*Problem description*. Please set down exactly the lines of the listing below from the line containing "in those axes" through the line containing "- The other", both lines included, leaving out all other lines.

*Data shown*.
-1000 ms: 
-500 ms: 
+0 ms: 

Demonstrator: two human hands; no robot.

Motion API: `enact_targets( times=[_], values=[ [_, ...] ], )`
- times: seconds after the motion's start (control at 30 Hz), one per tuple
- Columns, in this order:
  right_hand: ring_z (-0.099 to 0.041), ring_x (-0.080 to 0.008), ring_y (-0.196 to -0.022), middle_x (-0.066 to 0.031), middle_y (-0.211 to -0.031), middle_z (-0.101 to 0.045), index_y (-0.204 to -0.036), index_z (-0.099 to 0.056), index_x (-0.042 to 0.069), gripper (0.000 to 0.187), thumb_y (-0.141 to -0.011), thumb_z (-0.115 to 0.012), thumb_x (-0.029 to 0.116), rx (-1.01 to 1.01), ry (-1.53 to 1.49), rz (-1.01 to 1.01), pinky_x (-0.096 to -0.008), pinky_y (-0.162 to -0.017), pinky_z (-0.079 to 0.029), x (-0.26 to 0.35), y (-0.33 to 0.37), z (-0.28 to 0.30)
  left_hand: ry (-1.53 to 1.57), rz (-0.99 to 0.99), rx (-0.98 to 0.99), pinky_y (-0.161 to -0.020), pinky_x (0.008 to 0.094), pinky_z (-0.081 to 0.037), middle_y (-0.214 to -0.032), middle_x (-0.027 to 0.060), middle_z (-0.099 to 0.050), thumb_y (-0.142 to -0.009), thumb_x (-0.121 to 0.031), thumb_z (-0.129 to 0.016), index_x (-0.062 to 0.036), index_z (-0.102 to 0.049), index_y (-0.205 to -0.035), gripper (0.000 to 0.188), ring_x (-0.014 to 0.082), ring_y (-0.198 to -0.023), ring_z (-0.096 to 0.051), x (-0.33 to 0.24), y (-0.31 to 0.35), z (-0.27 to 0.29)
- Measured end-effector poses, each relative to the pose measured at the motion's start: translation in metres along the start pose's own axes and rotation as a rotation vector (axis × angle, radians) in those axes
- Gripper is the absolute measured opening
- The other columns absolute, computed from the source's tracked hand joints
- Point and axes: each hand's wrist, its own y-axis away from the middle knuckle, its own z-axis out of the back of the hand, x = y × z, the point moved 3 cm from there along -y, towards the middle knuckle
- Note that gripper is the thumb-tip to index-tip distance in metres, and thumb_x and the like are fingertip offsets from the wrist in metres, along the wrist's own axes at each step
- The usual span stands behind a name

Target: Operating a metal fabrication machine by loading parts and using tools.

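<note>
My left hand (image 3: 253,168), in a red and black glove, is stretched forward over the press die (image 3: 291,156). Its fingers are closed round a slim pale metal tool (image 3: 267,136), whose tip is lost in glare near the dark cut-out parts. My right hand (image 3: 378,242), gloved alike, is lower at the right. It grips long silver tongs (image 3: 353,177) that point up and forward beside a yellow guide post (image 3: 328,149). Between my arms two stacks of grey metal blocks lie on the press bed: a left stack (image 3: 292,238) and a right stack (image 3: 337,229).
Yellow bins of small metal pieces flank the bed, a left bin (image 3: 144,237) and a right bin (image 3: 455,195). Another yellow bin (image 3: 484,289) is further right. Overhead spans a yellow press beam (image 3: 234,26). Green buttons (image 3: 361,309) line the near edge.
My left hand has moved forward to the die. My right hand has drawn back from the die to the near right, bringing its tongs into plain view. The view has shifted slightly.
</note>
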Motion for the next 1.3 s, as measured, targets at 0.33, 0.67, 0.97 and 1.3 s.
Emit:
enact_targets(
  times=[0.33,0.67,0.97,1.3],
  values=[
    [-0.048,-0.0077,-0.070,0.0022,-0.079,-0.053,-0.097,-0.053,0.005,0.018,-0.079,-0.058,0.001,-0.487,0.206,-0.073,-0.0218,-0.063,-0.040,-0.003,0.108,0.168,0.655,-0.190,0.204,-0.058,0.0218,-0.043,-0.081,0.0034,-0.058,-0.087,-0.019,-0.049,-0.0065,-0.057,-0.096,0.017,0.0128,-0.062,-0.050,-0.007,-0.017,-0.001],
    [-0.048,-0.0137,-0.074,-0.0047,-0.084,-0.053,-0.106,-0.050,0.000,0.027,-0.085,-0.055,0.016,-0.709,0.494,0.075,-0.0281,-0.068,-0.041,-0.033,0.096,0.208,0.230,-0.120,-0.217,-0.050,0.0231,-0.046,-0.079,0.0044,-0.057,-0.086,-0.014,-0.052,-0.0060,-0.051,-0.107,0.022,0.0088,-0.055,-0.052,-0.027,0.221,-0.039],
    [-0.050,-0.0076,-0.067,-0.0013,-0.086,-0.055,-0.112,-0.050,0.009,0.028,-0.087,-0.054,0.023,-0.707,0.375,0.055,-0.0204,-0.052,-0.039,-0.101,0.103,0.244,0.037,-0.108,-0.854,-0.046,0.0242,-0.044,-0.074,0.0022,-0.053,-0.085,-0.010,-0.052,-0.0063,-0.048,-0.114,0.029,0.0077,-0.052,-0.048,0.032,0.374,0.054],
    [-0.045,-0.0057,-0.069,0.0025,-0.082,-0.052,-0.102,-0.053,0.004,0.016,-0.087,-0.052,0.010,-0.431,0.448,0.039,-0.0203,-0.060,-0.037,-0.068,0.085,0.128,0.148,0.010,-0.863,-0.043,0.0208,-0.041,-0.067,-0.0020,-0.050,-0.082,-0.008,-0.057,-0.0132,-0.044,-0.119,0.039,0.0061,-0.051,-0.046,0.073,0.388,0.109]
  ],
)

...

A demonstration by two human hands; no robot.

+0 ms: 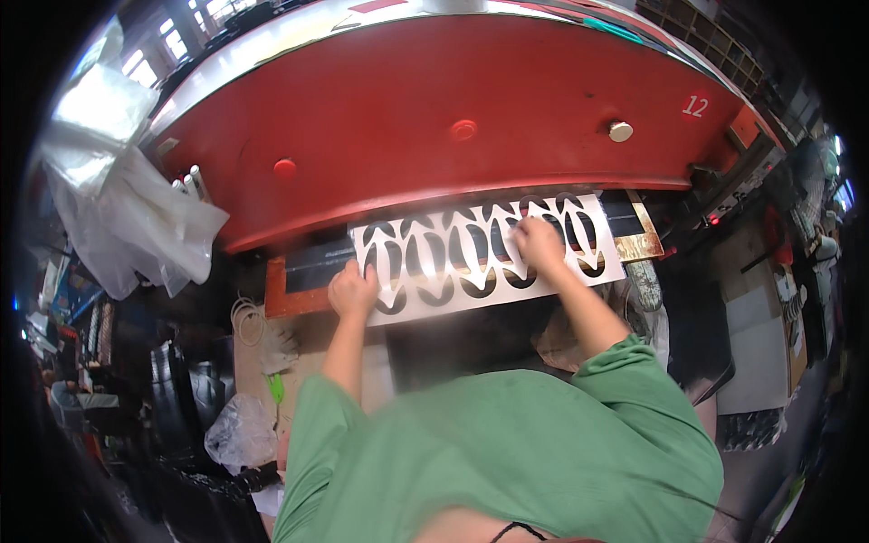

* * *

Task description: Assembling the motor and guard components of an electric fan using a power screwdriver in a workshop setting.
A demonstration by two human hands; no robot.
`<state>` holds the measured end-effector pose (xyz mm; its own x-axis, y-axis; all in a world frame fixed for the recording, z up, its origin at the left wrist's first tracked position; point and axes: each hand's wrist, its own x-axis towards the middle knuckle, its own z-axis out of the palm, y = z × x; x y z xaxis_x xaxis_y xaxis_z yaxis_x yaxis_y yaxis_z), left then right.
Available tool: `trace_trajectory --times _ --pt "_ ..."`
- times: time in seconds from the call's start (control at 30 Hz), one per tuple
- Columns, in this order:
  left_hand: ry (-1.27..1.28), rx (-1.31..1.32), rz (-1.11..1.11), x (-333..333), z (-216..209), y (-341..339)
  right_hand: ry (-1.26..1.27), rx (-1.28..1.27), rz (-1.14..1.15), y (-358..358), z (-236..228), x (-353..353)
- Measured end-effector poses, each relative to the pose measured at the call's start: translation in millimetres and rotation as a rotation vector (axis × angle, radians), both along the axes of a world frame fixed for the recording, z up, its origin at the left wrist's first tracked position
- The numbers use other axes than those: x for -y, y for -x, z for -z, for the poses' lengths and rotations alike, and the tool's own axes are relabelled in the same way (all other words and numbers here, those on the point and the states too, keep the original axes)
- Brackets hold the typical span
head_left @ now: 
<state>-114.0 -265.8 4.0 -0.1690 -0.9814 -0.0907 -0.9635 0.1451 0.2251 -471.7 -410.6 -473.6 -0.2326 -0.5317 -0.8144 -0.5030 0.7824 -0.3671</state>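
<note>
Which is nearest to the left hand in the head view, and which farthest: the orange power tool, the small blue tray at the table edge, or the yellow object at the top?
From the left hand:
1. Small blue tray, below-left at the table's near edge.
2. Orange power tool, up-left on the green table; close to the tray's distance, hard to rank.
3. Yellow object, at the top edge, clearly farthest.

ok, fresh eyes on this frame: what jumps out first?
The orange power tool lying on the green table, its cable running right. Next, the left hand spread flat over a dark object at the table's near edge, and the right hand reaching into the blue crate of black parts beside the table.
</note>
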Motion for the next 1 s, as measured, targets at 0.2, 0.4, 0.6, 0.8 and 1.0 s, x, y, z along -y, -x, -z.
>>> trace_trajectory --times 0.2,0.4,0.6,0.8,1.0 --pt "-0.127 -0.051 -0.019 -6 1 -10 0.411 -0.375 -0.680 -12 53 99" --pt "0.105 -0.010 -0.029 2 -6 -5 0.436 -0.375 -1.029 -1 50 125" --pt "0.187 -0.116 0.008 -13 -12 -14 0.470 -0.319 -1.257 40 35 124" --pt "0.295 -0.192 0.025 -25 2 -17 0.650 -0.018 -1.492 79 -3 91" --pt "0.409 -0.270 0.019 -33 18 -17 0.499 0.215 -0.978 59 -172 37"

*Problem solution*.
- Measured end-effector poses, each relative to the pose measured at the motion's start: translation in metres along the start pose's own axes and rotation as a rotation vector (axis × angle, radians) in those axes
- Gripper is the absolute measured opening
- The other columns absolute, computed from the source's tracked hand joints

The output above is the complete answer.